Using the records below, find every line that includes "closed" and copy it.

(Supplied data)

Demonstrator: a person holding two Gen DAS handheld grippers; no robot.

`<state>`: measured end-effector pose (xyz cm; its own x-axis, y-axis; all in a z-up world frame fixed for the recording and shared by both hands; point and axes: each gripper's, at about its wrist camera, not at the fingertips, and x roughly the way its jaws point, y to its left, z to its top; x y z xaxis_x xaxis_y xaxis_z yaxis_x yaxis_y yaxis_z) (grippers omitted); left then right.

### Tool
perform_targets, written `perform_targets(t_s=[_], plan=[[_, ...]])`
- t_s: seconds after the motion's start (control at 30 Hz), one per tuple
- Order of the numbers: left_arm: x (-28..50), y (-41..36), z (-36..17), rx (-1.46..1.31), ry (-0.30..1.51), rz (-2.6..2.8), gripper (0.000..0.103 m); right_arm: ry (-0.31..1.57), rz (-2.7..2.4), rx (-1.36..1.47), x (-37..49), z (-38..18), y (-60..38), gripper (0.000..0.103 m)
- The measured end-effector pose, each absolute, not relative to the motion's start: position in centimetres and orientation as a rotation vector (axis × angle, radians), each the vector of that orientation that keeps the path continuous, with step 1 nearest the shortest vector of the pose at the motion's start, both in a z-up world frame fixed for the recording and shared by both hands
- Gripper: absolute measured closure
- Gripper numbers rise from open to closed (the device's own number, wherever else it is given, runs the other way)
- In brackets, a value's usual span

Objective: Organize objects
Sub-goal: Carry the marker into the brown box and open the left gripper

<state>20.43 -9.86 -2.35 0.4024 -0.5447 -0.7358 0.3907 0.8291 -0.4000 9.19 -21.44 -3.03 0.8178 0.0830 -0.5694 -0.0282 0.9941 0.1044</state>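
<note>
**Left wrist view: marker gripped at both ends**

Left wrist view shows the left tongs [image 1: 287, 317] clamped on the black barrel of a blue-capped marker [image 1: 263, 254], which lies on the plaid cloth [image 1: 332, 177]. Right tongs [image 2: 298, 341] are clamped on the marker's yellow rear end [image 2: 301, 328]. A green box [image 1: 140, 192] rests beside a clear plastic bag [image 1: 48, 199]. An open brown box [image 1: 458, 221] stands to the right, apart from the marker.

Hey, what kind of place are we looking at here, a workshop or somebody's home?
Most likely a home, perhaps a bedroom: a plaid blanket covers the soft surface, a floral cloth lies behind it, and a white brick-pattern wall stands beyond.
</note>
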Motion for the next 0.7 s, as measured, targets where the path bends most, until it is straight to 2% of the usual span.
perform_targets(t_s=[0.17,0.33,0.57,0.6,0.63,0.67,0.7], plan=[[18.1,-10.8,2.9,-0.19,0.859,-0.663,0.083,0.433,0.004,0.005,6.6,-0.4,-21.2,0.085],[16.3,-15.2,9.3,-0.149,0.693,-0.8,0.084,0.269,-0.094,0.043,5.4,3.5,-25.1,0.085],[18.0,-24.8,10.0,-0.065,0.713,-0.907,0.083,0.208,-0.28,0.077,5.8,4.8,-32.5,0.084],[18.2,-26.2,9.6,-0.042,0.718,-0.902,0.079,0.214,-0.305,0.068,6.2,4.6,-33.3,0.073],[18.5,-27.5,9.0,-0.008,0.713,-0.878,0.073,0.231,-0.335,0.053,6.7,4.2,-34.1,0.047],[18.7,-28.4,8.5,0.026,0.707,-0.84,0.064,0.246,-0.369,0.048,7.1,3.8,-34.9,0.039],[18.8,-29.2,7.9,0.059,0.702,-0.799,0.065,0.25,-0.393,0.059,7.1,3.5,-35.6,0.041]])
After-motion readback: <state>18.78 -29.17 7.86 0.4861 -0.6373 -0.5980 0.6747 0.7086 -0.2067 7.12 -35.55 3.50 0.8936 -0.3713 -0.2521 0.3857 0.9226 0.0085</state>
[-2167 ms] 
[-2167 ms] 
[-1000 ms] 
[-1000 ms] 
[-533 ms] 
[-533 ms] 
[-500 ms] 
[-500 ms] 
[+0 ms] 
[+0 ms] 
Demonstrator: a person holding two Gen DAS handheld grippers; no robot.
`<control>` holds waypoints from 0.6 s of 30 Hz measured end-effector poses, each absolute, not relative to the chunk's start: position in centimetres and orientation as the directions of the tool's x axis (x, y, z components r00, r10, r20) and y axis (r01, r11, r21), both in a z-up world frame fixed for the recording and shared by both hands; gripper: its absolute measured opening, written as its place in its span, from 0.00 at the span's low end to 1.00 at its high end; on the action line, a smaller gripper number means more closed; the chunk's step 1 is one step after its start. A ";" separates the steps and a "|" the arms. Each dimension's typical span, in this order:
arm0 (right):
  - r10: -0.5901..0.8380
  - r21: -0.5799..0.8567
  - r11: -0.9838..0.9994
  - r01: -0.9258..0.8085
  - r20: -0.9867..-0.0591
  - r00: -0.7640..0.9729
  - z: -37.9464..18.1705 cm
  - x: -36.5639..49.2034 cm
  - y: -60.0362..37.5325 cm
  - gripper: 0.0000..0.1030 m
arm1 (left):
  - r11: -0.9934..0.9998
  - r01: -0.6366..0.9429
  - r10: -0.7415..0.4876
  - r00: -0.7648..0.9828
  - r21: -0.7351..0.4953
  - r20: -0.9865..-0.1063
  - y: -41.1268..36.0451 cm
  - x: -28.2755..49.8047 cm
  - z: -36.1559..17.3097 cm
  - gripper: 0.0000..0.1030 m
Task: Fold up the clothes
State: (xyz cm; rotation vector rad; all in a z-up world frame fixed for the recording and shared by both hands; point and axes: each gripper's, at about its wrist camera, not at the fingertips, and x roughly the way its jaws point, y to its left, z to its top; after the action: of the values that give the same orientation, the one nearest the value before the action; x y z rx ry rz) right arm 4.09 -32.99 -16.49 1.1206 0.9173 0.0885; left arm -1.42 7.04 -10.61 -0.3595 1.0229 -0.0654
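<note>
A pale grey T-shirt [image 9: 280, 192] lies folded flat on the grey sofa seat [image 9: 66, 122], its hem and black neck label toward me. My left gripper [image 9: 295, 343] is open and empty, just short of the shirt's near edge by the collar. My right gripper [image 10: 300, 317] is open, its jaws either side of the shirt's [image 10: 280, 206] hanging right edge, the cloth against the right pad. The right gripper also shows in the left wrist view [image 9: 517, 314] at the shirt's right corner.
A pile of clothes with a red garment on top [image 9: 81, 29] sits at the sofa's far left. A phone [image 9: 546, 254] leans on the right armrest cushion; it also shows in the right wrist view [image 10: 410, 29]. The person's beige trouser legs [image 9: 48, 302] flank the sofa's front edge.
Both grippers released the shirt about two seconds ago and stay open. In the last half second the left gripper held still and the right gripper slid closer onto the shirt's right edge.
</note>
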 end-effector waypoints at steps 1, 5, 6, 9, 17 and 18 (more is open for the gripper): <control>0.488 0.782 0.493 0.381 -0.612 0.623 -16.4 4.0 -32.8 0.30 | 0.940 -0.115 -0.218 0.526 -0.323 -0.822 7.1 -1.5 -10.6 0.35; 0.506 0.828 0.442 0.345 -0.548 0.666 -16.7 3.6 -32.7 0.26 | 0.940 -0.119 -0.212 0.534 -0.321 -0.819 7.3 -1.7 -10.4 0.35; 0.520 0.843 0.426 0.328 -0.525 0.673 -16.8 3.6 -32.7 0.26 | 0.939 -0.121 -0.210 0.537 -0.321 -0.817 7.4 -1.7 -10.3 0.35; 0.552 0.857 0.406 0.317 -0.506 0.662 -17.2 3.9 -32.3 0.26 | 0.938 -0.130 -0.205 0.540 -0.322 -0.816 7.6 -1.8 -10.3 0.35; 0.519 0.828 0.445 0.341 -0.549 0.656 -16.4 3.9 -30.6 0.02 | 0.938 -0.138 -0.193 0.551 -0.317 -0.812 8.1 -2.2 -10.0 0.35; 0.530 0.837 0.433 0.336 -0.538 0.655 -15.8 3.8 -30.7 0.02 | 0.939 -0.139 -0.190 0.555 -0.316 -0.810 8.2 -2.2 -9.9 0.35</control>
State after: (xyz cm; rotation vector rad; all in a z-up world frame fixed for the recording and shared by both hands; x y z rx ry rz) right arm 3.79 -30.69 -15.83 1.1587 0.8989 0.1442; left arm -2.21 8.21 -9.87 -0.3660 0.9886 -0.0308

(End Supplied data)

Output of the task =>
- Gripper numbers rise from open to closed (the device's own number, wherever else it is given, runs the other way)
`<control>` holds waypoints from 0.6 s of 30 Hz measured end-effector poses, each absolute, not relative to the chunk's start: position in centimetres and orientation as the directions of the tool's x axis (x, y, z components r00, r10, r20) and y axis (r01, r11, r21), both in a z-up world frame fixed for the recording and shared by both hands; gripper: its absolute measured opening, written as its place in its span, from 0.00 at the span's low end to 1.00 at its high end; on the action line, a smaller gripper number means more closed; the chunk's step 1 is one step after its start. A ";" separates the steps and a "|" the arms. Each dimension's typical span, in this order:

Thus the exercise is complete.